I didn't care for the bass sound. A bit sterile and a bit dull at the same time.
 
I really like this song, its mood, and how the vocal fits it nicely. Only comments are on the drum mix - the toms sound too loud to me, much more presence than the snare. I would pull the toms and cymbals down, and pull the tom more towards center? Just a suggestion. Besides that the mix sounds great!

- Paul
 
Mostly pretty solid. Nothing seems to be stepping on toes much.

The vox could be more consistent level-wise tho.

The panning on the drums is a bit wierd. They're mostly down the center except for the one tom which is way out left.

I like the snare accents on "rhythmically on time"!
 
Instead of the same cymbal hit, in the same place, every time, I'd rather hear each hit in a different space. First in the R ear, second in L, etc...and not the same cymbal twice in a row. It also needs to be EQ'd. Everything else sounded good to me. I didn't find this catchy - mostly because the lines were hard to follow, nothing was very consistent. but hey, that's another area, not mixing.
 
I live this guys voice. I think I like hearing English accents in a song. Which are often absent in modern music. Gives it "flavour" ;)

Little boxy, could cut some of those frequencies to brighten up a bit (pinches, nothing drastic).

Production note, cymbals seems to have an overtly amount of crash, rather than splash.


Love the tune, great performance and mix is very well done.
 
It's very cool, the accent, the theme and the accompaniment BUT the vocal seems to clip or peak out occasionally which is annoying in headphone land. A little top end across the master bus would add a little. I'd like the crash over with the far tom if possible.
 
I thought it was pretty good as is. The vocals could use some leveling out. Some parts of the vocals jump out a little too much. The crashes are a little over bearing. They seem too loud or something. I think it's still good anyway.
 
Cymbals and vocals have been done. I'll leave that alone.
Something you could try that I read someone else was doing. Make three tracks with the same cymbal spread across the three with different volume/eq/pan/even slight pitch differences so all the crashes aren't identical.
The snare sounds muffled to me, maybe just my ears.
Love this guys voice.
Everything is well balanced.
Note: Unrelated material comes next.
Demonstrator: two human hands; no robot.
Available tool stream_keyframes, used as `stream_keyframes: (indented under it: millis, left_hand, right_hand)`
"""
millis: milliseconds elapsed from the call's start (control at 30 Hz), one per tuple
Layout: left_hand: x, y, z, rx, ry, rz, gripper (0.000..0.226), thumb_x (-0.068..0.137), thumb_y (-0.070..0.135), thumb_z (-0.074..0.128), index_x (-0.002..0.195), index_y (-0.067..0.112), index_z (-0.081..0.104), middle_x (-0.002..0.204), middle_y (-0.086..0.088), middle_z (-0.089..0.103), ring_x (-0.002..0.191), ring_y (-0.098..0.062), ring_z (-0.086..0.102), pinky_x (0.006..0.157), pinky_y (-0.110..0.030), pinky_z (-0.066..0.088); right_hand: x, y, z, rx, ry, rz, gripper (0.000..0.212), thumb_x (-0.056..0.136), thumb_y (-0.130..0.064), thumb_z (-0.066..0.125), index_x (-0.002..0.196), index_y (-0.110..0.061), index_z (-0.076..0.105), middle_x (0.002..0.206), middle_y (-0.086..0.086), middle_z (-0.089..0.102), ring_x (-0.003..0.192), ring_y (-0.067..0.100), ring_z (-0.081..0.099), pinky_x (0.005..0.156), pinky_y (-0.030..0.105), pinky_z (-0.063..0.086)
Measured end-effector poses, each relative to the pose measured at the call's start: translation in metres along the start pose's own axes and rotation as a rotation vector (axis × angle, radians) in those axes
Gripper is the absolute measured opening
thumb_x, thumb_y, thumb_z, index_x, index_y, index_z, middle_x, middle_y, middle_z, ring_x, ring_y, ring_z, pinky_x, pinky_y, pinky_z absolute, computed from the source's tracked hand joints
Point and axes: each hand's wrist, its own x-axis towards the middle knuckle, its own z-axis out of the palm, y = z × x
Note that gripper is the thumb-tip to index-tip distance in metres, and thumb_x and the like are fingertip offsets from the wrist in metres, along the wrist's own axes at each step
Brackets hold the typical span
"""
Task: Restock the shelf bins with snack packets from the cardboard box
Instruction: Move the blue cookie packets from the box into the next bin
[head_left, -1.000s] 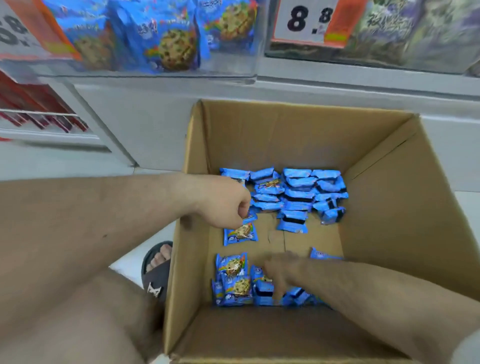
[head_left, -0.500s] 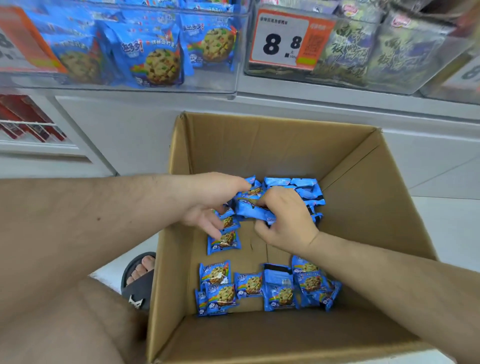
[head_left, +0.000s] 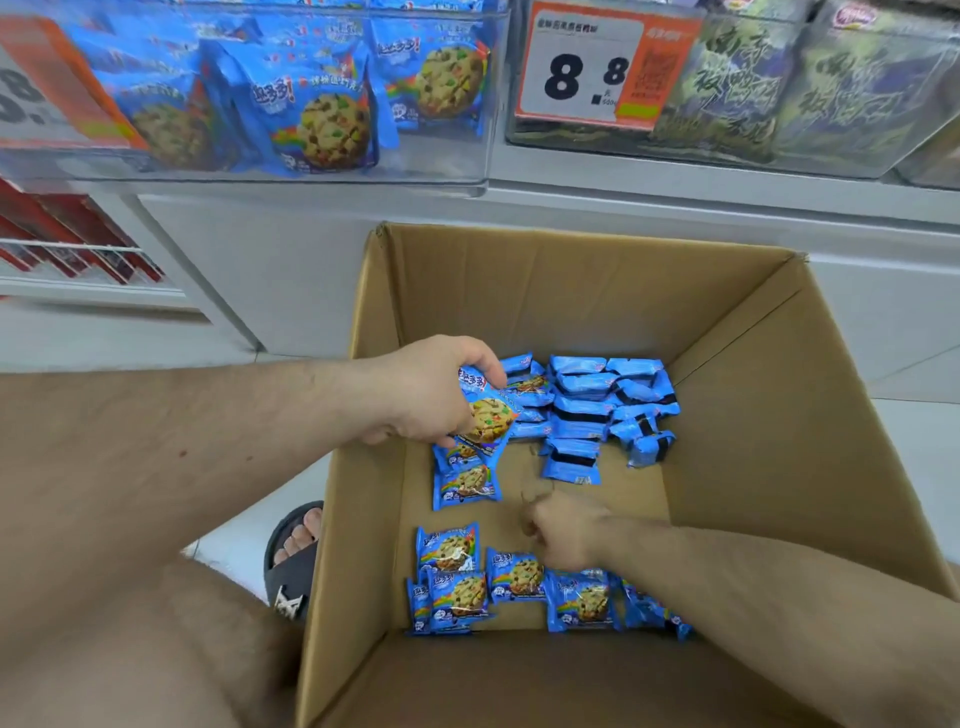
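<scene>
An open cardboard box (head_left: 810, 415) stands on the floor below the shelf. Several blue cookie packets lie on its bottom: a stacked group (head_left: 597, 410) at the far side and a loose row (head_left: 519, 582) at the near side. My left hand (head_left: 431, 389) is over the box's left part, shut on a small bunch of blue cookie packets (head_left: 485, 421) that hang below it. My right hand (head_left: 563, 530) is lower in the box, fingers curled just above the near row; nothing shows in it. A clear shelf bin (head_left: 457, 171) above holds the same blue packets.
A second clear bin (head_left: 857, 161) with green-and-purple packets sits to the right, behind an 8.8 price tag (head_left: 582, 73). Red packets (head_left: 78, 244) fill a lower rack at left. My sandalled foot (head_left: 293, 561) rests on the white floor beside the box.
My right hand left the far stack and dropped back toward the near row. My left hand lifted slightly with a bunch of packets in its grip.
</scene>
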Motion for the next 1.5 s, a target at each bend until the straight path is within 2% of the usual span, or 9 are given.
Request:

Good tones. Catchy tune.
 
Thank you all for the comments. I forgot about this track for a week or so and came back to it a couple of days ago. The last mix was a rough, faders up mix. (I probably should've mentioned that) Here's a new mix that I've knocked up, tidied a few things up but not everything as this will probably be the final mix of this. The person I'm working with doesn't like the direction I took it so it'll either be re-worked somehow or abandoned. Shame as I thought it was sounding pretty good but you can't please 'em all!.

[MP3]http://themrclean.co.uk/mp3/The%20Bin%20Song2.mp3[/MP3]

MP3 LINK

Thank again. :thumbs up:
 
Hey man, sorry I'm just now catching up with this one. I'm always interested to hear what you put together.

Listening to the 24SEP mix. I think it sounds good overall. You might try turning down the strummed guitar in that right-of-center position just a tiny bit. Like a dB or two, or maybe EQ out just a little bit of the upper-end string attack of the strum.

Great song. I like your voice quite a bit, it's got a lot of personality. I think that the vocals sit nicely in the mix. Is there some sort of modulation effect on them? Like a chorus or some sort of stereo widening effect? Or maybe they're doubled? The call-and-response vocal on the right towards the end could come down just a notch.

Glad you posted this, it's a fun song, I enjoyed it quite a bit. Sorry for the totally tardy listen and comments!
 
Sounds really good Clean! I can hear the lyrics better.

I can hear that song as a reggae tune.